- _Work task_
Span requested from the data below: the line with "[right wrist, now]" through the line with "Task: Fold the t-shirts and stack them", both included. Give only these lines again, exactly, and leave every picture out.

Records excerpted from a collection:
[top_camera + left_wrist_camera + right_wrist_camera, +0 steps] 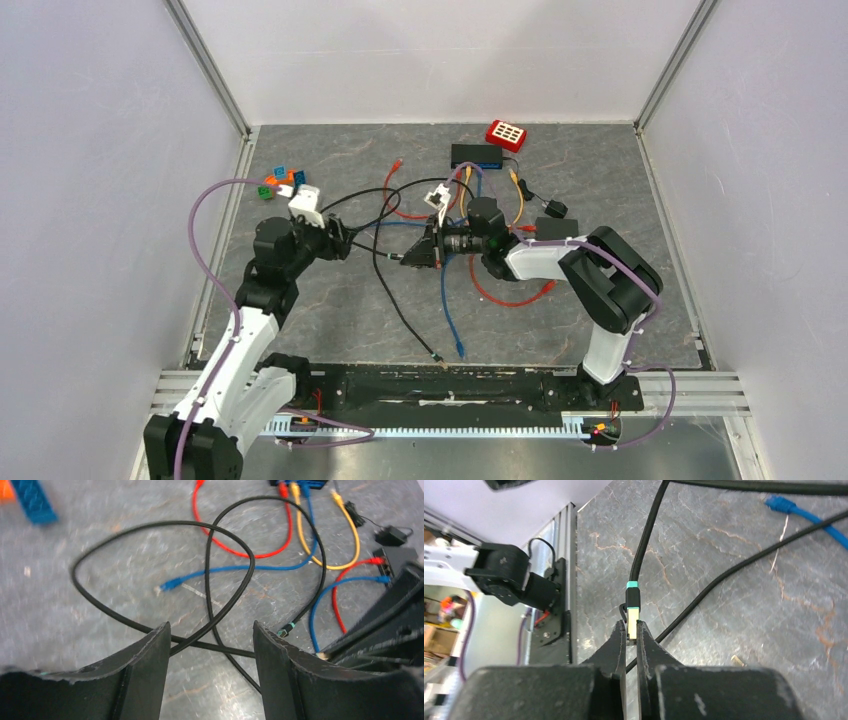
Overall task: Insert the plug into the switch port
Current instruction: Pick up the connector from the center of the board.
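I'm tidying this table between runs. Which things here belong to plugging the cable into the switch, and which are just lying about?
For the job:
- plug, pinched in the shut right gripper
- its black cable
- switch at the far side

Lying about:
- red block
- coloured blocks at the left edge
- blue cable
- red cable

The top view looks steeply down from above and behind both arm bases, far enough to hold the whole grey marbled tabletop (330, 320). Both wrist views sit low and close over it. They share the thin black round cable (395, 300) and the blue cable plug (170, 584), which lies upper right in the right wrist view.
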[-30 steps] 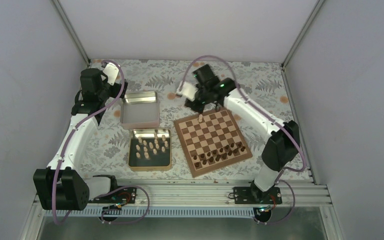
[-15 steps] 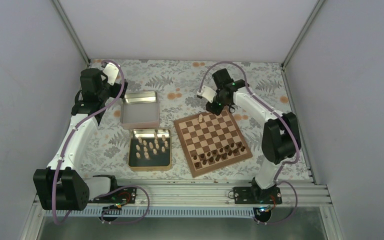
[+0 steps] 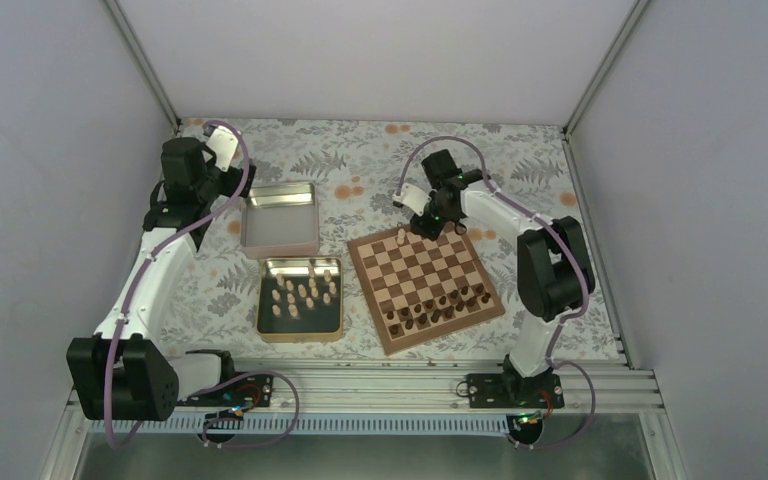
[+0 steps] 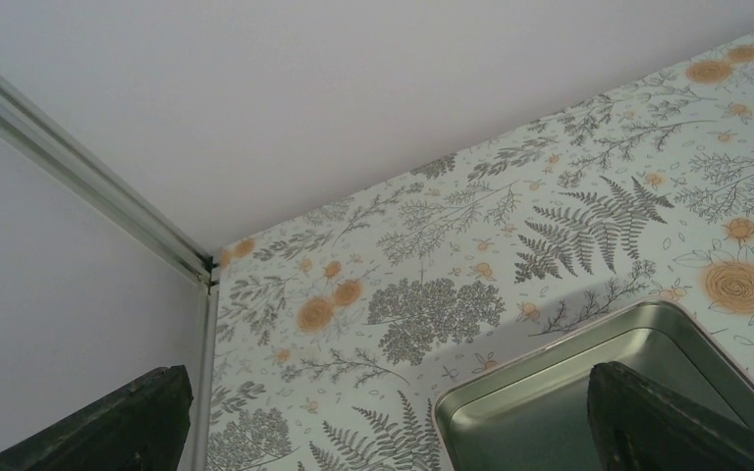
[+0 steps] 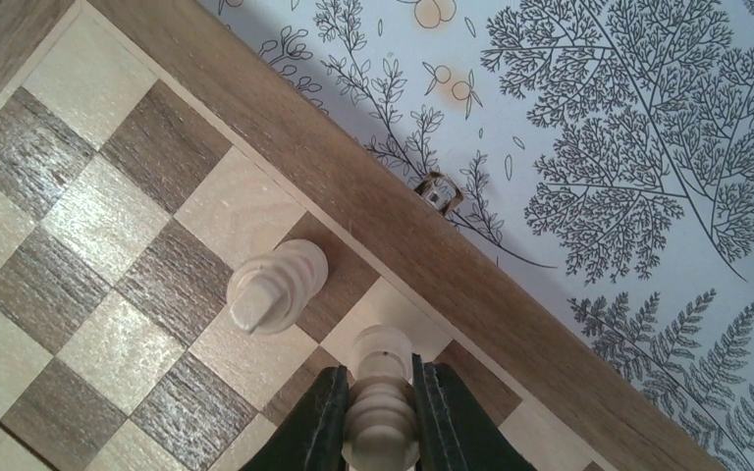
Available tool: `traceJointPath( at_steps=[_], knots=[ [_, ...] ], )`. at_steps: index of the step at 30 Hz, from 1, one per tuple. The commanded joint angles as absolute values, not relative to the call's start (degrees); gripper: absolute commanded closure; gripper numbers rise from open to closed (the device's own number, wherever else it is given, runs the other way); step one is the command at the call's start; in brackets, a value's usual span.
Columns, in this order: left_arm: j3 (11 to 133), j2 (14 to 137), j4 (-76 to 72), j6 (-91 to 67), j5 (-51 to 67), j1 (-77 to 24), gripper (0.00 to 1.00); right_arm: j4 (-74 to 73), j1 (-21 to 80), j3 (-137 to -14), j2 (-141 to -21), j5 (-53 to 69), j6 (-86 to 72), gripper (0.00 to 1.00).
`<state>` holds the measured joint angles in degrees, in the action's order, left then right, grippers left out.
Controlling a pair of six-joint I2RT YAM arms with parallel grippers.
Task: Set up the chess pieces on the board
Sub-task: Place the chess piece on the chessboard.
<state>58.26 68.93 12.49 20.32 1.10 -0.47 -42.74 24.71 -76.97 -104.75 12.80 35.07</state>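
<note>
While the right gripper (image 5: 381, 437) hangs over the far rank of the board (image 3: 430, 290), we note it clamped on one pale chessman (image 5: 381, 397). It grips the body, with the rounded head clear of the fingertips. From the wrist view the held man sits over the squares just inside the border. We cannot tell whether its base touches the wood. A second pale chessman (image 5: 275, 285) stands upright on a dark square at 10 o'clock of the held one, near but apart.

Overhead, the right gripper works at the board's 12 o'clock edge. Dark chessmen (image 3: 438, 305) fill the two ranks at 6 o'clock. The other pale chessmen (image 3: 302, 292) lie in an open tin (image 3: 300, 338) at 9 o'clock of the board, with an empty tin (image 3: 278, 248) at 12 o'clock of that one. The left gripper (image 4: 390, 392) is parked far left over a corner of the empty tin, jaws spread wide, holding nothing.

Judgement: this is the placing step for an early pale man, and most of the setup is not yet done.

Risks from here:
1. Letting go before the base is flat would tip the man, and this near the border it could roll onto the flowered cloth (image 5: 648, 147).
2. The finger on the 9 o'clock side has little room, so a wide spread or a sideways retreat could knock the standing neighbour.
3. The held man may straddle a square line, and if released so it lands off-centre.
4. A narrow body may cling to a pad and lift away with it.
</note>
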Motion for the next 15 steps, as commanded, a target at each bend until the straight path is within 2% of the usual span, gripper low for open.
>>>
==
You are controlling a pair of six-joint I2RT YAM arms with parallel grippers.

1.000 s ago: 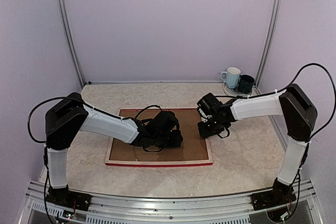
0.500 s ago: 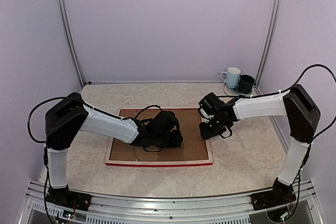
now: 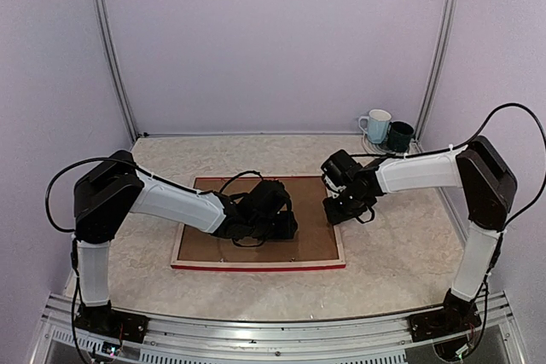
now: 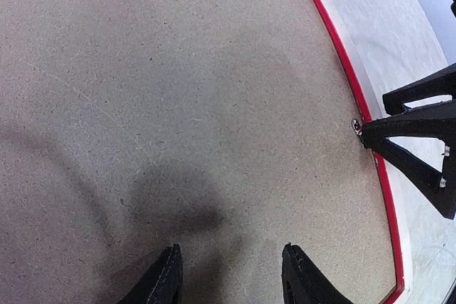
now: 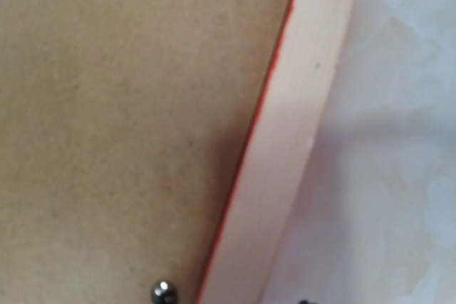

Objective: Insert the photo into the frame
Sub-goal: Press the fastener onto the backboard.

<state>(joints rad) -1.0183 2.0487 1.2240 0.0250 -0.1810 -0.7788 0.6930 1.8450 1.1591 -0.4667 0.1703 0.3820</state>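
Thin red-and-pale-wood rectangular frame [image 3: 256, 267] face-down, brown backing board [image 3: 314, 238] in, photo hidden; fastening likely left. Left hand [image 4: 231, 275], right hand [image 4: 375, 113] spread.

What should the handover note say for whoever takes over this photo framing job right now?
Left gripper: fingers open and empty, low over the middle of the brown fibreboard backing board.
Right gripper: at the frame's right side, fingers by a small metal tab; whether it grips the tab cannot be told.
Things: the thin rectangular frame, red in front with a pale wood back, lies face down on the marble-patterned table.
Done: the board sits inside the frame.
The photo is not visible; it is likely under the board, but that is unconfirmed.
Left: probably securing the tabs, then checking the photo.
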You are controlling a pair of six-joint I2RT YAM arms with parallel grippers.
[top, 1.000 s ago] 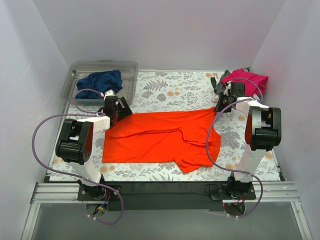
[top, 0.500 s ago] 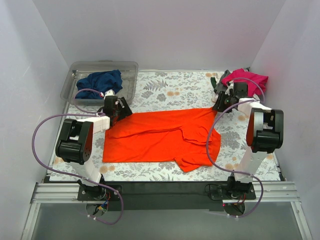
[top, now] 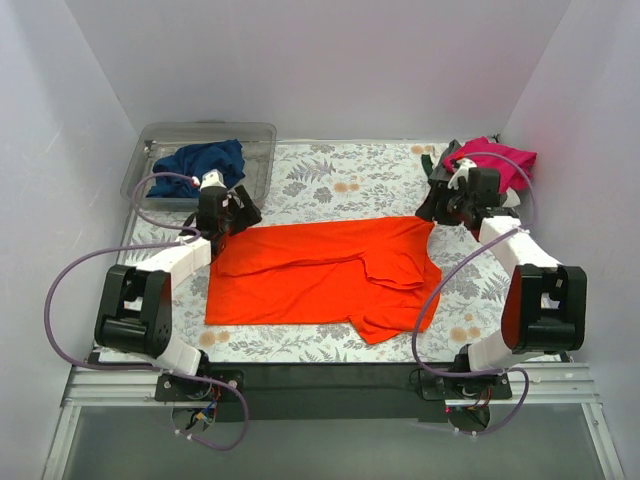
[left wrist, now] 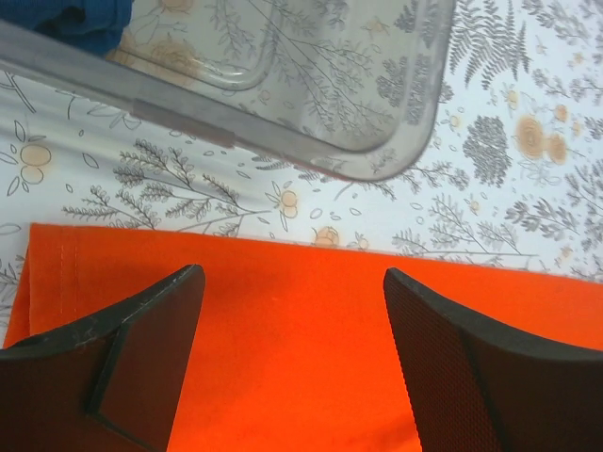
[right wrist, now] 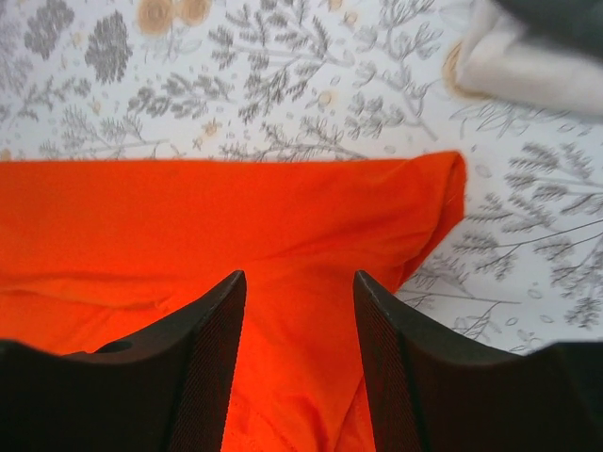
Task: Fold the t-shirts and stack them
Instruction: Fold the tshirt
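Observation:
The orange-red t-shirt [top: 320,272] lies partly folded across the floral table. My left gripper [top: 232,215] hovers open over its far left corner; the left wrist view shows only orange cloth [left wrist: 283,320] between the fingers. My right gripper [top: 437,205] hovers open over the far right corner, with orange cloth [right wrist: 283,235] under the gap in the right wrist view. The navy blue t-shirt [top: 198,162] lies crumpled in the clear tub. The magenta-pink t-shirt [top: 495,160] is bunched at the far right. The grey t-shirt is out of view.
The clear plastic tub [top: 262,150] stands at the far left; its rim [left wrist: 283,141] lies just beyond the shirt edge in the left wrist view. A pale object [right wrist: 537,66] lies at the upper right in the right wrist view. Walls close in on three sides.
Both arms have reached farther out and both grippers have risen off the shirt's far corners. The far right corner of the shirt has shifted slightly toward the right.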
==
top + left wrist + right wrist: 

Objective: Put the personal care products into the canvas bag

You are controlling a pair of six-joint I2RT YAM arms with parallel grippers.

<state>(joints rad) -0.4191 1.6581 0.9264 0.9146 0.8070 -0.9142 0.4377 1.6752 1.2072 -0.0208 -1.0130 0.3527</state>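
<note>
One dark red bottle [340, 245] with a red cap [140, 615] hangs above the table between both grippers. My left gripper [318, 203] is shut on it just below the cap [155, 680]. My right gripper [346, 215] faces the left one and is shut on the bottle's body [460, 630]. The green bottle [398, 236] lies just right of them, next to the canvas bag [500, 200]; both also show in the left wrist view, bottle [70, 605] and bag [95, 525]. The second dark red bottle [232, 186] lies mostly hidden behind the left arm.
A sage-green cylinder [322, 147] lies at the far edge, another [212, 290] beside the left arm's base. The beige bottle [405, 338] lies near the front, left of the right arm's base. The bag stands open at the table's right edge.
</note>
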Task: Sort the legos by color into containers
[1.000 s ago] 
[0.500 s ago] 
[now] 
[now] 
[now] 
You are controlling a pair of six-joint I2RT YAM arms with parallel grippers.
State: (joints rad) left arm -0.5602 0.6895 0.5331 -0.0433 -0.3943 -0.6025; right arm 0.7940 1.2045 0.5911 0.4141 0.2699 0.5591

- _Task response_
[right wrist, now] 
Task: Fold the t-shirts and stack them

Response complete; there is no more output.